▶ _YOUR INSTRUCTIONS_
Skip the pictures, and retype the data below in full, exactly.

▶ _SOURCE INFORMATION_
■ ■ ■ ■ ■ ■ ■

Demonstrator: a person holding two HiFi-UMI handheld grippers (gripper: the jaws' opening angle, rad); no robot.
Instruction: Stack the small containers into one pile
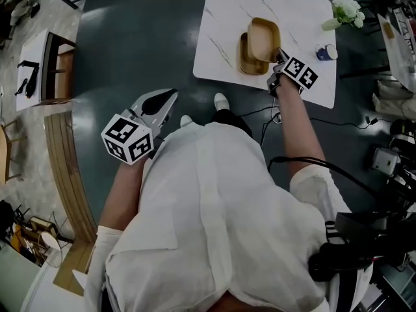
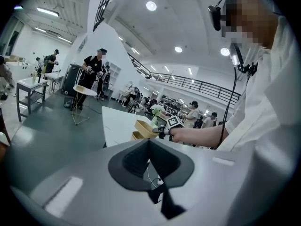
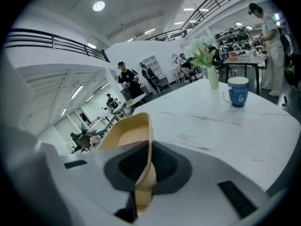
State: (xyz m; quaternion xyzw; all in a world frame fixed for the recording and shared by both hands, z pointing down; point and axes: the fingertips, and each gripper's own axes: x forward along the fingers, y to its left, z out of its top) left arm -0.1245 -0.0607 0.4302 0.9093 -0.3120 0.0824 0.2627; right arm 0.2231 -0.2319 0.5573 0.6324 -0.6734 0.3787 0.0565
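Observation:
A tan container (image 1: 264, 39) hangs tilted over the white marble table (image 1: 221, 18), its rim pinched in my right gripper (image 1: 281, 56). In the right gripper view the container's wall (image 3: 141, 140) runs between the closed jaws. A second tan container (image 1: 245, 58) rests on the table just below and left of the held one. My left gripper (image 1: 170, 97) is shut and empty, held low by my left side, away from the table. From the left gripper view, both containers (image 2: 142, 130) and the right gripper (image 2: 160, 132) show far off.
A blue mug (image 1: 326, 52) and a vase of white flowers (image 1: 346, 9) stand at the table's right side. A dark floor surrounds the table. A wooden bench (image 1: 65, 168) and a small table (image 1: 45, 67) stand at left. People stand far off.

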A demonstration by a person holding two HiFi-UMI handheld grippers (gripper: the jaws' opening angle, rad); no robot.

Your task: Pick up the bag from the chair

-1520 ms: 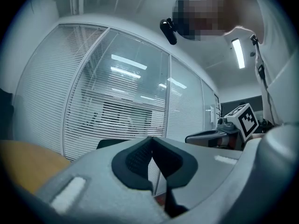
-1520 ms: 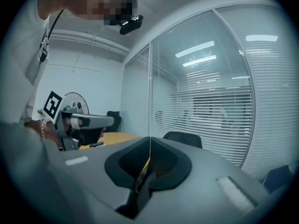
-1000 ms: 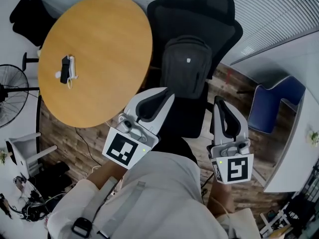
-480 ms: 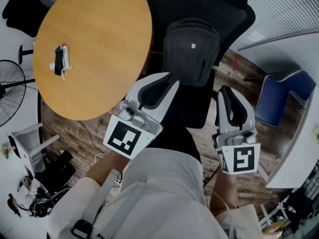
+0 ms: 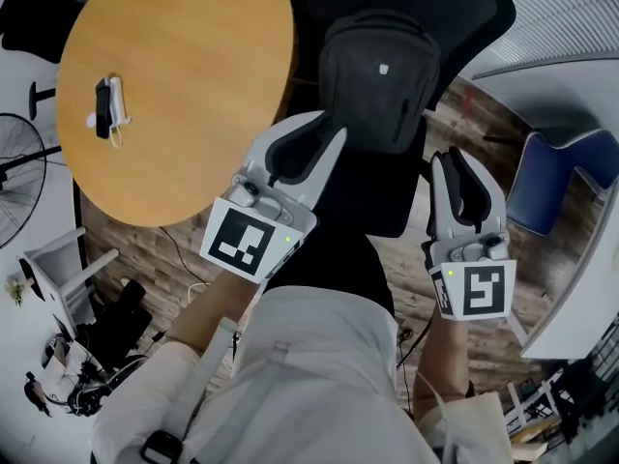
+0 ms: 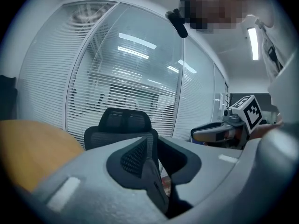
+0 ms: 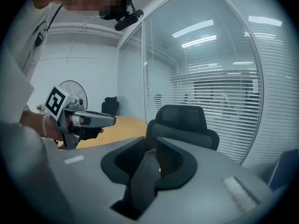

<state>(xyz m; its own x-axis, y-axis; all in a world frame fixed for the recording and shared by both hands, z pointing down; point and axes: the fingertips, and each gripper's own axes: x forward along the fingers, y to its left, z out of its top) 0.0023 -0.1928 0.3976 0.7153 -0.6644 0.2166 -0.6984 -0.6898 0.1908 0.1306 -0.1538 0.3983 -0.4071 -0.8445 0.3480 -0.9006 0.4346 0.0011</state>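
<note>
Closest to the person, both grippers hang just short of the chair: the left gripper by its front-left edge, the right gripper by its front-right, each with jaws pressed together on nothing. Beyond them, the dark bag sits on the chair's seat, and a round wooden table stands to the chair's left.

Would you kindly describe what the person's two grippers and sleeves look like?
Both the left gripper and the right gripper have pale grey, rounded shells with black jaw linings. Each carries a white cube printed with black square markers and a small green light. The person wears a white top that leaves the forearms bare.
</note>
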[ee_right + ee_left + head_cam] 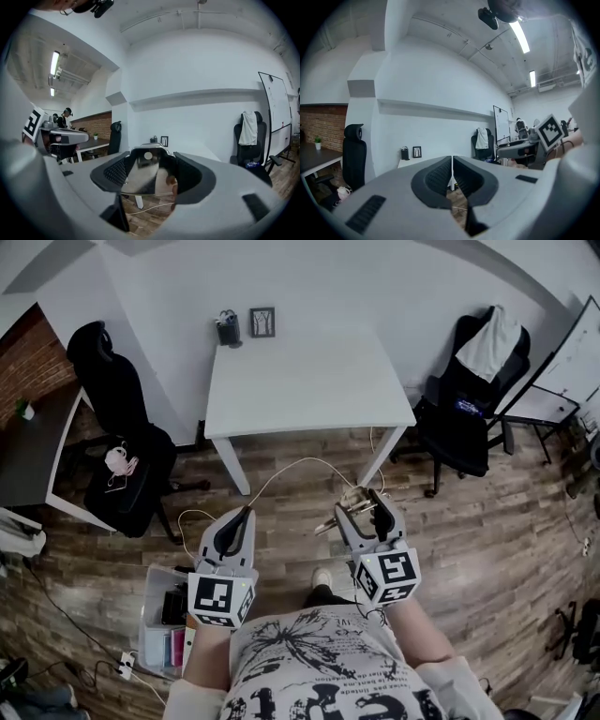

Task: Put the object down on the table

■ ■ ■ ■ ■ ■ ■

▶ _OUTPUT BELOW_
Demonstrator: a person holding two HiFi-UMI handheld grippers (gripper: the jaws' opening angle, rad); no robot.
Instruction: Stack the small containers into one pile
State: (xyz m; quaternion xyzw; all in a world frame fixed for the recording and shared by both hands, z pointing down; point and axes: the fingertips, and each gripper's own axes: x forward along the fingers, y to its left, z out of its top) left arm -0.1245 -0.0607 0.4302 0.9093 -0.3120 0.0824 0.2627; right arm 0.2231 -0.2319 0.5573 0.6324 -0.6734 0.3787 0.0565
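Observation:
A tan container (image 1: 264, 39) hangs tilted over the white marble table (image 1: 221, 18), its rim pinched in my right gripper (image 1: 281, 56). In the right gripper view the container's wall (image 3: 141, 140) runs between the closed jaws. A second tan container (image 1: 245, 58) rests on the table just below and left of the held one. My left gripper (image 1: 170, 97) is shut and empty, held low by my left side, away from the table. From the left gripper view, both containers (image 2: 142, 130) and the right gripper (image 2: 160, 132) show far off.
A blue mug (image 1: 326, 52) and a vase of white flowers (image 1: 346, 9) stand at the table's right side. A dark floor surrounds the table. A wooden bench (image 1: 65, 168) and a small table (image 1: 45, 67) stand at left. People stand far off.
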
A demonstration by a person holding two HiFi-UMI handheld grippers (gripper: the jaws' opening angle, rad); no robot.

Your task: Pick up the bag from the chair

-1520 ms: 
-1520 ms: 
-1000 ms: 
-480 ms: 
+0 ms: 
+0 ms: 
+0 ms: 

<state>(xyz m; its own x-axis, y-axis; all in a world frame fixed for the recording and shared by both hands, z pointing down; point and axes: the fingertips, and each gripper's own axes: x forward along the fingers, y to its left, z out of its top) 0.0023 -0.1928 0.3976 0.7153 -0.6644 0.2166 -0.6984 -0.6898 0.1908 0.1306 -0.1538 0.3983 -0.4071 -0.8445 0.3480 -0.9006 0.4346 0.0011</state>
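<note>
Closest to the person, both grippers hang just short of the chair: the left gripper by its front-left edge, the right gripper by its front-right, each with jaws pressed together on nothing. Beyond them, the dark bag sits on the chair's seat, and a round wooden table stands to the chair's left.

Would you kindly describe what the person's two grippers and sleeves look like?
Both the left gripper and the right gripper have pale grey, rounded shells with black jaw linings. Each carries a white cube printed with black square markers and a small green light. The person wears a white top that leaves the forearms bare.
</note>
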[ee_right + ee_left + head_cam] 

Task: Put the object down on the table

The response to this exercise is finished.